EXERCISE INSTRUCTIONS: Output every line below as it stands, dropping only the images.

DATA BLOCK:
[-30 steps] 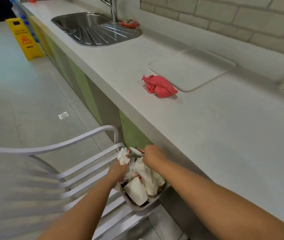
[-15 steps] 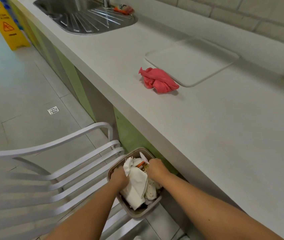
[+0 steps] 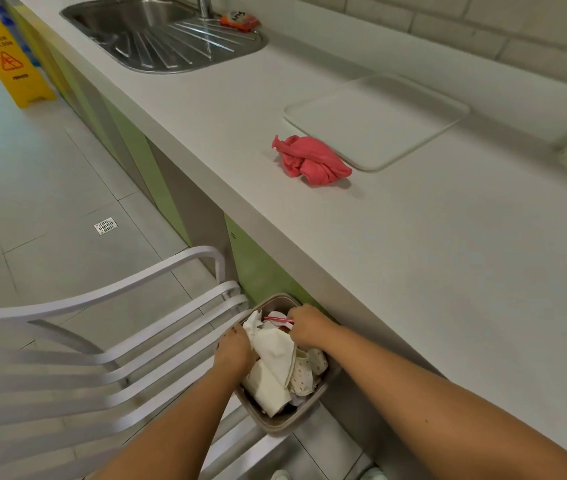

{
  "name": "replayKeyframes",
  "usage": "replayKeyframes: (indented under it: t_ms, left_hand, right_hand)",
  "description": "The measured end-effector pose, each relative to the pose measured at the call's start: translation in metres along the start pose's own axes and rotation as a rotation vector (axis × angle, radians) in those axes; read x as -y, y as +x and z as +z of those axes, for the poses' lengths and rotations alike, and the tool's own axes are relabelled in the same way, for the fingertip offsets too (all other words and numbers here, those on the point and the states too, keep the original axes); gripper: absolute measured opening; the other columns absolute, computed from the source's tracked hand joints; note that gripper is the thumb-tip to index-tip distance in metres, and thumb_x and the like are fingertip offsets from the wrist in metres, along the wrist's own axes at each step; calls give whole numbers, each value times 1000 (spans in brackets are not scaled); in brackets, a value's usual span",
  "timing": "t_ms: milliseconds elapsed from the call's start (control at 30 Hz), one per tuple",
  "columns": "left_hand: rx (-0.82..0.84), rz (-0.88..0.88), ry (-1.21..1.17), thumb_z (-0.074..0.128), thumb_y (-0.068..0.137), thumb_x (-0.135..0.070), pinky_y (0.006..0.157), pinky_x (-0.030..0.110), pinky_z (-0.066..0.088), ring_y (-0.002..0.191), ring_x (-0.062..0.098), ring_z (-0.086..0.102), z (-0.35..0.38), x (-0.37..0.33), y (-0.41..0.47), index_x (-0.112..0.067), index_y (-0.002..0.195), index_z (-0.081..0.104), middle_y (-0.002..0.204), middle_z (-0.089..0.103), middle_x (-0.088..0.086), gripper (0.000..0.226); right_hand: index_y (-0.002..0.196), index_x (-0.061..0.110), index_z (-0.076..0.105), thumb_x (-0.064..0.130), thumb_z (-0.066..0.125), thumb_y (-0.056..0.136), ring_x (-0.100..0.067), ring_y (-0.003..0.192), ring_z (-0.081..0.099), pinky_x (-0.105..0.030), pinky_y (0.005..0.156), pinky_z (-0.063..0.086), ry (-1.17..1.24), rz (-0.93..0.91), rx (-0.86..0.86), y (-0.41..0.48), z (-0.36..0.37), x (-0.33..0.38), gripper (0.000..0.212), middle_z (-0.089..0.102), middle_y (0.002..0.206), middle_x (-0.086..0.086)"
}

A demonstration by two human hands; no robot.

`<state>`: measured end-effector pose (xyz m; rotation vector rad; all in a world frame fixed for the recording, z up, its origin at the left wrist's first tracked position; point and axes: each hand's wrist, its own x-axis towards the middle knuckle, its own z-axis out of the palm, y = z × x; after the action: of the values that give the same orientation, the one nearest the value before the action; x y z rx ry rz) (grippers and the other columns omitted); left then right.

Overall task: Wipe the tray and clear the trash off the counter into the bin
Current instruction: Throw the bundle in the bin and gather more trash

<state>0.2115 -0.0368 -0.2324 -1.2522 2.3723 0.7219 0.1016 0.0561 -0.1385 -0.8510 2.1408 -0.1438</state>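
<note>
1. Both my hands are in the small brown plastic bin [image 3: 277, 426] below the white counter [image 3: 413, 271]: my left hand [image 3: 235, 348] presses crumpled white paper trash [image 3: 271, 362].
2. My right hand [image 3: 309, 327] pinches a red straw [image 3: 277, 319].
3. The rectangular white tray [image 3: 375, 119] lies on that counter, the crumpled pink cloth [image 3: 309, 161] just beside it.
4. The yellow floor sign [image 3: 7, 60] reads "CAUTION WET FLOOR".

**Bare Arms, No Sleeves in View**

Two forearms enter from the bottom edge, both uncovered from the frame's edge to the wrist; no sleeve, cuff, watch, bracelet or glove shows on either. The left hand [image 3: 235, 348] and the right hand [image 3: 309, 327] are bare, with no ring visible on the fingers that can be seen. Fingernails are too small and blurred to tell. No other part of the person shows clearly.
</note>
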Motion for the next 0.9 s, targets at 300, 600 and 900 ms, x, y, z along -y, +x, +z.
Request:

ANSWER BOX:
[-30 steps] 
[-15 steps] 
[+0 steps] 

{
  "name": "replayKeyframes",
  "usage": "replayKeyframes: (indented under it: t_ms, left_hand, right_hand)",
  "description": "The measured end-effector pose, each relative to the pose measured at the call's start: translation in metres along the start pose's own axes and rotation as a rotation vector (axis × angle, radians) in those axes; read x as -y, y as +x and z as +z of those axes, for the poses' lengths and rotations alike, and the tool's own axes are relabelled in the same way, for the fingertip offsets too (all other words and numbers here, those on the point and the states too, keep the original axes); gripper: absolute measured opening; the other columns absolute, computed from the source's tracked hand joints; note that gripper is the thumb-tip to index-tip distance in metres, and thumb_x and the like are fingertip offsets from the wrist in metres, along the wrist's own axes at each step; calls give whole numbers, each value times 1000 (spans in brackets are not scaled); in brackets, a value's usual span",
  "timing": "t_ms: milliseconds elapsed from the call's start (control at 30 Hz), one per tuple",
  "columns": "left_hand: rx (-0.82..0.84), rz (-0.88..0.88), ry (-1.21..1.17), thumb_z (-0.074..0.128), thumb_y (-0.068..0.137), thumb_x (-0.135..0.070), pinky_y (0.006..0.157), pinky_x (-0.030..0.110), pinky_z (-0.066..0.088), ring_y (-0.002..0.191), ring_x (-0.062..0.098), ring_z (-0.086..0.102), z (-0.35..0.38), x (-0.37..0.33), y (-0.41..0.47), index_x (-0.112..0.067), index_y (-0.002..0.195), index_z (-0.081..0.104), middle_y (-0.002..0.204), middle_z (-0.089..0.103), middle_x (-0.088..0.086), gripper (0.000..0.226); right_hand: index_y (-0.002..0.196), index_x (-0.061..0.110), index_z (-0.076..0.105), thumb_x (-0.064..0.130), thumb_z (-0.066..0.125), thumb_y (-0.056..0.136), ring_x (-0.100..0.067), ring_y (-0.003..0.192), ring_z (-0.081..0.099), pinky_x (-0.105..0.030), pinky_y (0.005..0.156), pinky_z (-0.063..0.086), ry (-1.17..1.24), rz (-0.93..0.91), rx (-0.86..0.86), y (-0.41..0.48), z (-0.36..0.37), x (-0.33..0.38), gripper (0.000..0.212), middle_z (-0.089..0.102), middle_y (0.002..0.206), middle_x (-0.086..0.086)"
}

A demonstration by two human hands; no robot.

`<state>`: measured end-effector pose (xyz m; rotation vector rad; all in a world frame fixed for the recording, z up, its origin at the left wrist's first tracked position; point and axes: each hand's wrist, its own x-axis towards the middle knuckle, its own z-axis out of the palm, y = z × x; after the action: of the values that give the same orientation, the one nearest the value before the action; x y z rx ry rz) (grippers and the other columns omitted); left then right.

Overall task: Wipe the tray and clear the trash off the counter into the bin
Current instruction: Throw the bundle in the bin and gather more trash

<state>0.2115 -0.0368 -0.2324 -1.2522 2.3723 0.7219 0.1016 0.0561 -0.1385 -0.8510 2.1408 -0.1438</state>
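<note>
1. Both my hands are in the small brown plastic bin [image 3: 277, 426] below the white counter [image 3: 413, 271]: my left hand [image 3: 235, 348] presses crumpled white paper trash [image 3: 271, 362].
2. My right hand [image 3: 309, 327] pinches a red straw [image 3: 277, 319].
3. The rectangular white tray [image 3: 375, 119] lies on that counter, the crumpled pink cloth [image 3: 309, 161] just beside it.
4. The yellow floor sign [image 3: 7, 60] reads "CAUTION WET FLOOR".

**Bare Arms, No Sleeves in View**

Two forearms enter from the bottom edge, both uncovered from the frame's edge to the wrist; no sleeve, cuff, watch, bracelet or glove shows on either. The left hand [image 3: 235, 348] and the right hand [image 3: 309, 327] are bare, with no ring visible on the fingers that can be seen. Fingernails are too small and blurred to tell. No other part of the person shows clearly.
</note>
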Motion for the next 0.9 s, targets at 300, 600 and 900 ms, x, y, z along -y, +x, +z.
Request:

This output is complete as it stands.